We haven't got much further since. There is still a "mythic theology" among Christians, and it still isn't good for much, consisting as it does mostly of superstition compounded with bad theology and worse art, much of it directly at odds with the official teaching of any particular church. It overlaps with what sociologists call "civil religion," which -- whew -- shouldn't be confused with Varro's civil theology.

But consider this. The "mythic" theology derided by Varro and Augustine includes, along with the usual amounts of forgotten tripe, things like Homer, Ovid and Euripides -- household names even today, and writers cherished even by those who do not believe in their gods. They are no less central to our culture than Plato or Aristotle, and in some ways perhaps even a little more so.

The question, then, is whether modern Christianity has room for a kind of theological investigation largely abandoned sixteen centuries ago. Can serious theology any longer be done with tools other than those of logic and argument, and without using language so abstract it might as well be mathematics?
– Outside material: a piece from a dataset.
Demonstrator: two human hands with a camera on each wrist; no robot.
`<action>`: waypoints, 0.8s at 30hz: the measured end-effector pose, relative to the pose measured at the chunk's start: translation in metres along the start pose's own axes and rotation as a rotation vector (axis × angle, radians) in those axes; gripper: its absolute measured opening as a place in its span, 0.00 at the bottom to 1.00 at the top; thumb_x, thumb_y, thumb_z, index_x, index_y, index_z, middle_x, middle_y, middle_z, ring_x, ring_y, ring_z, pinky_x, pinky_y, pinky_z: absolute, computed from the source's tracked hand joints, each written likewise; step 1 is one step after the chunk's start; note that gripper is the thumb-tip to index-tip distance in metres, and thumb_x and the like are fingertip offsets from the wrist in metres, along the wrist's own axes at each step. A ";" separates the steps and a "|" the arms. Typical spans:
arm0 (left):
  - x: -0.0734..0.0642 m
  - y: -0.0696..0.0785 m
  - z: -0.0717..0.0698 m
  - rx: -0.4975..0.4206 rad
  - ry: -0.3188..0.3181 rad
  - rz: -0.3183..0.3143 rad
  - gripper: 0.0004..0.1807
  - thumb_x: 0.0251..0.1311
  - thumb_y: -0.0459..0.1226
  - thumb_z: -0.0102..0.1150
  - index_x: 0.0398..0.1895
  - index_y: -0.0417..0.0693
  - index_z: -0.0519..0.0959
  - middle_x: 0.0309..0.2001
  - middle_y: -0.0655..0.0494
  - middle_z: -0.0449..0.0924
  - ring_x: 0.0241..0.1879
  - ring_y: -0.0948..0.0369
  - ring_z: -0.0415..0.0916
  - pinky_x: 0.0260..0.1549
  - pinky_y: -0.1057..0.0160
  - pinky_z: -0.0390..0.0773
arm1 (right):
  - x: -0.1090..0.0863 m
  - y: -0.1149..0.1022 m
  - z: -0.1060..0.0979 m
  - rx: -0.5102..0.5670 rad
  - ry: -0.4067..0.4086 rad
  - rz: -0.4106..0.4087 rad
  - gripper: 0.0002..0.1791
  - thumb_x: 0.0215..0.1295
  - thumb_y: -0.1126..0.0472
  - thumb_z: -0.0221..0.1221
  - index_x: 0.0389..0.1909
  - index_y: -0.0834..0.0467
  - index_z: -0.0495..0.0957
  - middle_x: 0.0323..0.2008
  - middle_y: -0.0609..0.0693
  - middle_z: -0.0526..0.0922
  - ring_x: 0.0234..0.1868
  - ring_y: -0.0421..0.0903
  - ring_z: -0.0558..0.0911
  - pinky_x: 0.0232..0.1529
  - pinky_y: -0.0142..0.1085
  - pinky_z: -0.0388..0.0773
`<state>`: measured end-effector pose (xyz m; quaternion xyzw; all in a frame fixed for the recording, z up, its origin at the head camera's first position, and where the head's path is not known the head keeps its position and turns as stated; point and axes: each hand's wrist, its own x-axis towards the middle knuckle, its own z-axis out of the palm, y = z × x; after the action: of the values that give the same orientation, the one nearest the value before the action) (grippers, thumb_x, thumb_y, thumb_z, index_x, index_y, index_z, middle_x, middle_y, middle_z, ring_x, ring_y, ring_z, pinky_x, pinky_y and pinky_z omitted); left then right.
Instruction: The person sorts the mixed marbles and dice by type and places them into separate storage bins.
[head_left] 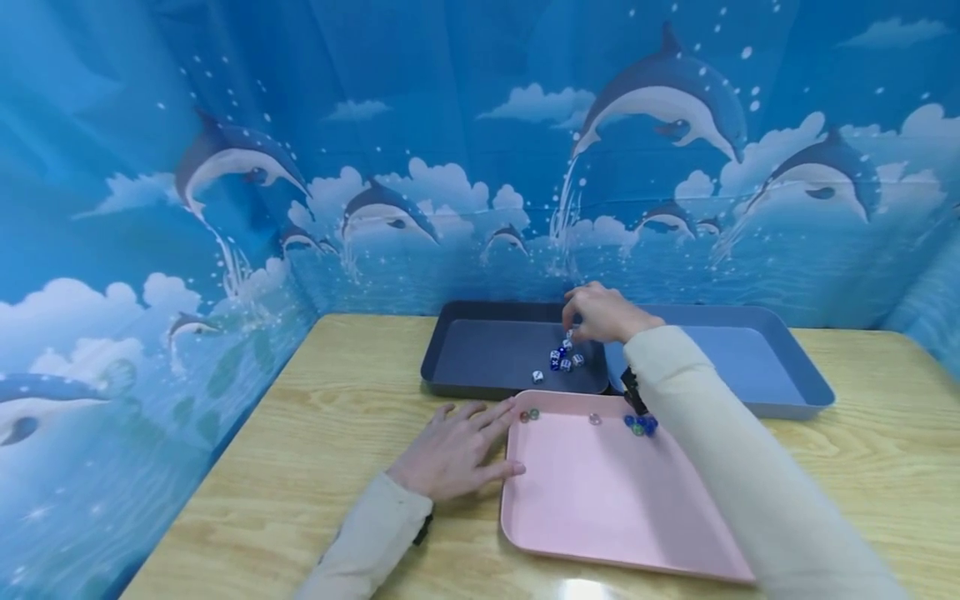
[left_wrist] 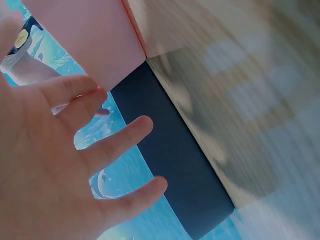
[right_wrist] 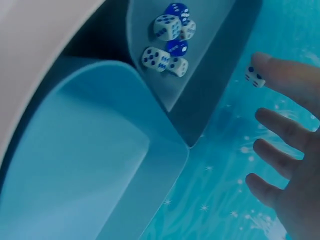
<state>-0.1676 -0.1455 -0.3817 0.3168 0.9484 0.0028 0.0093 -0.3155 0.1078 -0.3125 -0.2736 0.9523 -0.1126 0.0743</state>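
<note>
My right hand (head_left: 606,313) pinches a white die with dark pips (right_wrist: 254,77) at its fingertips, above the right end of the dark grey tray (head_left: 487,354). Below it in that tray lie several dice, white ones (right_wrist: 167,27) and blue ones (right_wrist: 176,48), bunched near the right end. A lone white die (head_left: 537,377) sits nearer the front wall. With fingers spread, my left hand (head_left: 457,450) rests by the left edge of the pink tray (head_left: 600,500), its fingertips at the rim. In the left wrist view its fingers are extended and hold nothing.
Along the pink tray's far side are glass marbles: a reddish and a green one (head_left: 534,413), a clear pinkish one (head_left: 595,419), and a blue-green cluster (head_left: 639,427) beside the right sleeve. A blue tray (head_left: 750,358) stands right of the dark one. A dolphin-print curtain (head_left: 450,125) backs the wooden table (head_left: 360,367).
</note>
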 end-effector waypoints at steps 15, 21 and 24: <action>0.000 -0.002 0.000 0.001 0.011 0.010 0.47 0.66 0.70 0.46 0.82 0.58 0.53 0.77 0.58 0.58 0.72 0.46 0.61 0.65 0.32 0.63 | 0.019 -0.011 0.006 -0.034 -0.018 0.013 0.08 0.66 0.62 0.67 0.43 0.60 0.88 0.71 0.67 0.66 0.72 0.68 0.59 0.69 0.66 0.56; 0.001 -0.003 0.000 0.010 0.019 0.028 0.47 0.66 0.70 0.46 0.82 0.57 0.54 0.77 0.57 0.58 0.69 0.47 0.66 0.63 0.34 0.67 | 0.024 -0.020 0.008 -0.037 -0.025 0.013 0.08 0.66 0.62 0.67 0.44 0.60 0.87 0.71 0.66 0.67 0.72 0.66 0.60 0.70 0.65 0.54; 0.001 -0.003 0.000 0.014 0.021 0.034 0.47 0.66 0.69 0.47 0.81 0.56 0.55 0.77 0.57 0.58 0.68 0.48 0.68 0.63 0.35 0.68 | 0.026 -0.021 0.009 -0.037 -0.028 0.017 0.09 0.66 0.62 0.67 0.44 0.60 0.87 0.71 0.66 0.66 0.73 0.66 0.60 0.70 0.65 0.54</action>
<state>-0.1701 -0.1472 -0.3818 0.3327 0.9430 -0.0005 -0.0033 -0.3251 0.0749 -0.3183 -0.2683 0.9554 -0.0906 0.0834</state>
It is tempting to say, "Ah, but of course there has always been great Christian art. Wasn't Bach a theologian?" With all due respect to the dozens of people who have taught courses by that title, no, he was not. He was an artist, serving the Church and using his art to promulgate its teachings. This is quite an impressive thing by itself, made more so by the fact that he succeeded so brilliantly. We are talking about something else, something different from Christian art -- although in perfect honesty, we aren't quite sure what. We are talking about something as different from the Sistine Chapel as the Sistine Chapel is itself from a a traditional icon. That is to say, something that uses many of the same tools, and that may even treat some of the same subjects, but which lifts them to a new level.

Perhaps we mean something like this: Christian art, even at its best, serves either to support or (on some occasions) to rebut the doctrine agreed upon by "the theologians." When we try to imagine a mythic theology, we are seeking a kind of discourse which would create doctrine, just as systematic theology does -- not by itself, but in dialogue with the rest of the Church. It is a tall order, so tall that we can't quite see the top of it. But we think it is worth a look anyway.